EXERCISE AIM: This calls for a verbatim copy of all the data, with no images carried over.

**** COLLECTED MATERIAL ****

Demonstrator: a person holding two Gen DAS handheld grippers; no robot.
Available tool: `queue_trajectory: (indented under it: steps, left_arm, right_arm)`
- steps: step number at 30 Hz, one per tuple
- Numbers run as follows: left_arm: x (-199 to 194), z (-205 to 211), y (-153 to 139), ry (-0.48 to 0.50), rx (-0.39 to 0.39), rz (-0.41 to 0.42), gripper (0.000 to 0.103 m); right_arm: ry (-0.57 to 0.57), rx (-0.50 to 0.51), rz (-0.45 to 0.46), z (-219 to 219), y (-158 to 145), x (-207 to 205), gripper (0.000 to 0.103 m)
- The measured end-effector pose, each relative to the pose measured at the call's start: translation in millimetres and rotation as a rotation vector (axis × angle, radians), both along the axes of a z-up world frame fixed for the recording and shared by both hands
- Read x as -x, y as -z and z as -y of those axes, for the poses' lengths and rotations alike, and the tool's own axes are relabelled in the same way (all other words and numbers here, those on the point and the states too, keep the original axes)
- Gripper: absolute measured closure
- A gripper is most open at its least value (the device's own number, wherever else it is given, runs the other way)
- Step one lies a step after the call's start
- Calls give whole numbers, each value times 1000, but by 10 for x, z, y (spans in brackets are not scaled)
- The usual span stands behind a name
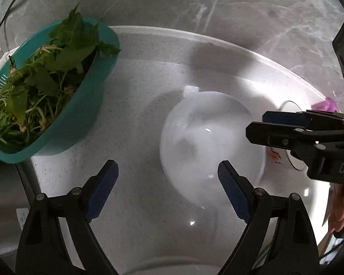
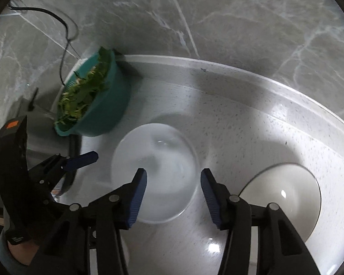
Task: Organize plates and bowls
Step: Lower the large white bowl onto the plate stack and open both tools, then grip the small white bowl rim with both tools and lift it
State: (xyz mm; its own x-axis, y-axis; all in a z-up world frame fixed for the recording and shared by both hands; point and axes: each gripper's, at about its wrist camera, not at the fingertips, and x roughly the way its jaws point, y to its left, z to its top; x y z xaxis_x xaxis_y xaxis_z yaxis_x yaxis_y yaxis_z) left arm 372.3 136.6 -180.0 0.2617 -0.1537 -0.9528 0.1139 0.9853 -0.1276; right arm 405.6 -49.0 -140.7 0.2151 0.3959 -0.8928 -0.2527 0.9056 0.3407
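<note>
I have a white bowl (image 2: 154,174) sitting on the speckled white surface (image 2: 252,123), roughly in the middle of it, with a second, greyer bowl (image 2: 284,197) well apart to its right and a teal colander of leafy greens (image 1: 57,105) off to the left against the marble wall (image 2: 217,23); in the left wrist view the white bowl (image 1: 208,144) lies just ahead and right of my left jaws.

It looks like glazed ceramic or hard glossy plastic — stiff, smooth and probably slippery, and if ceramic it would chip if knocked against the other bowl; I judge it moderately light. The only sensible hold is the rim, one finger inside and one outside the wall, since the curved body would squirt out of a pinch.

The right gripper (image 2: 173,194) is spread wide and holds nothing; its jaws hang over the near side of the white bowl, though whether a fingertip touches the rim I cannot tell — the frame is blurred there. The left gripper (image 1: 168,188) is also spread wide and empty, apart from the bowl, poised over the bare surface (image 1: 130,119) beside it; seen from the left wrist, the right gripper (image 1: 259,126) comes in edge-on from the right.
</note>
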Motion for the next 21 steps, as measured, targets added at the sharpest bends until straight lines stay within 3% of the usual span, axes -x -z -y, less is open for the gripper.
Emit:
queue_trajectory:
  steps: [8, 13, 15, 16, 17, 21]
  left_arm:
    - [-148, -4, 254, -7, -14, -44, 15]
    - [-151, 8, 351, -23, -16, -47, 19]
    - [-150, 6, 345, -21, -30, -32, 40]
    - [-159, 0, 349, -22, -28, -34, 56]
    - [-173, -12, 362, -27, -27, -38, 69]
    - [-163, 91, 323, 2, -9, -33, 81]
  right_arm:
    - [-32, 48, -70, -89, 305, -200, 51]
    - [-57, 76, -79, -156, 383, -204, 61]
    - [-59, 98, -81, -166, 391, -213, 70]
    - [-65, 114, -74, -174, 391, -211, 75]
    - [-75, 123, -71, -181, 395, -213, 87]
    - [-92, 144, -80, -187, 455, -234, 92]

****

ANSWER TO THE PROBLEM:
Demonstrator: a person holding two Gen DAS handheld grippers; no robot.
Available tool: `queue_trajectory: (indented under it: steps, left_arm, right_arm)`
- steps: step number at 30 Hz, one per tuple
- Numbers run as follows: left_arm: x (-199 to 194), z (-205 to 211), y (-153 to 139), ry (-0.48 to 0.50), rx (-0.39 to 0.39), rz (-0.41 to 0.42), gripper (0.000 to 0.103 m); right_arm: ry (-0.57 to 0.57), rx (-0.50 to 0.51), rz (-0.45 to 0.46), z (-219 to 219), y (-158 to 145), x (-207 to 205), gripper (0.000 to 0.103 m)
- The measured end-effector pose, each relative to the pose measured at the call's start: translation in millimetres and rotation as a rotation vector (axis × angle, radians), both along the axes of a z-up world frame fixed for the recording and shared by both hands
- Read x as -x, y as -z and z as -y of those axes, for the poses' lengths and rotations alike, and the tool's own axes are relabelled in the same way (all other words and numbers here, those on the point and the states too, keep the original axes)
- Gripper: absolute measured closure
- A gripper is most open at its least value (the device's own number, wherever else it is given, runs the other way)
- Step one lies a step after the call's start
- Calls give whole numbers, each value times 1000, but by 10 for x, z, y (spans in brackets are not scaled)
- The usual span stands behind a name
Task: Organize plates and bowls
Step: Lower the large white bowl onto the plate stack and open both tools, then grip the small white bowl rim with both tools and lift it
State: (xyz mm; its own x-axis, y-axis; all in a z-up world frame fixed for the recording and shared by both hands; point and axes: each gripper's, at about its wrist camera, not at the fingertips, and x roughly the way its jaws point, y to its left, z to its top; x y z xaxis_x xaxis_y xaxis_z yaxis_x yaxis_y yaxis_z) left arm 372.3 136.6 -180.0 0.2617 -0.1537 -0.9528 0.1139 0.9853 -0.1276; right arm 405.6 -49.0 -140.7 0.2151 0.3959 -0.8928 -0.2527 0.9056 0.3407
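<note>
I have a white bowl (image 2: 154,174) sitting on the speckled white surface (image 2: 252,123), roughly in the middle of it, with a second, greyer bowl (image 2: 284,197) well apart to its right and a teal colander of leafy greens (image 1: 57,105) off to the left against the marble wall (image 2: 217,23); in the left wrist view the white bowl (image 1: 208,144) lies just ahead and right of my left jaws.

It looks like glazed ceramic or hard glossy plastic — stiff, smooth and probably slippery, and if ceramic it would chip if knocked against the other bowl; I judge it moderately light. The only sensible hold is the rim, one finger inside and one outside the wall, since the curved body would squirt out of a pinch.

The right gripper (image 2: 173,194) is spread wide and holds nothing; its jaws hang over the near side of the white bowl, though whether a fingertip touches the rim I cannot tell — the frame is blurred there. The left gripper (image 1: 168,188) is also spread wide and empty, apart from the bowl, poised over the bare surface (image 1: 130,119) beside it; seen from the left wrist, the right gripper (image 1: 259,126) comes in edge-on from the right.
</note>
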Motion for the next 21 steps, as measured, targets added at the sharpest bends until straight lines stay within 3% of the usual span, axes -x -z -y, less is open for the gripper.
Emit:
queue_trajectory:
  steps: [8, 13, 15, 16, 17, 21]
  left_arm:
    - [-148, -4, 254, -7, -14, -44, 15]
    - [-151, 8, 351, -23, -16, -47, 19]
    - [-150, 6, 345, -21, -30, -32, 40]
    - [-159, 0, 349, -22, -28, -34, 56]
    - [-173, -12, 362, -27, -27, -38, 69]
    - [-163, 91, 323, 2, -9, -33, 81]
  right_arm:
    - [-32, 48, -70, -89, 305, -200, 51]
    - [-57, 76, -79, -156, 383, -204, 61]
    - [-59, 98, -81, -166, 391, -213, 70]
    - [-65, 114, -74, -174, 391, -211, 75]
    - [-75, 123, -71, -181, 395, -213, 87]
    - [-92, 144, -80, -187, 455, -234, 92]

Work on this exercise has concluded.